(Aim of the exercise) Could you filter the listing for lines with the word "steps" and return them?

Segment Start: Material provided

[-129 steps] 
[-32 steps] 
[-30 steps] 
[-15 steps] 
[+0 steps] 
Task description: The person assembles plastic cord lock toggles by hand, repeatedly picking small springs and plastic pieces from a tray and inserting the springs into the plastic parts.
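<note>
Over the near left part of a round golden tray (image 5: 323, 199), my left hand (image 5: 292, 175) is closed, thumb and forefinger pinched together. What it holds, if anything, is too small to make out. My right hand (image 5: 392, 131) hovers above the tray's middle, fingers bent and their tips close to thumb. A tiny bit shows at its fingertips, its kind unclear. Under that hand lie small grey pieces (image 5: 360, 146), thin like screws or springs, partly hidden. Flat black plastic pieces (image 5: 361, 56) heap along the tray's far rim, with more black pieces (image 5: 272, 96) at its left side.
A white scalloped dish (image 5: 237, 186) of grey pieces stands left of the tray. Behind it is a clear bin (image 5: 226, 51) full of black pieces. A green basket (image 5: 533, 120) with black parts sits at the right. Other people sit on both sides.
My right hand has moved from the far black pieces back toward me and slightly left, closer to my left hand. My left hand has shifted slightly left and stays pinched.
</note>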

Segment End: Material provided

(Written response)
[-129 steps] 
[-32 steps] 
[-30 steps] 
[-15 steps] 
[+0 steps] 

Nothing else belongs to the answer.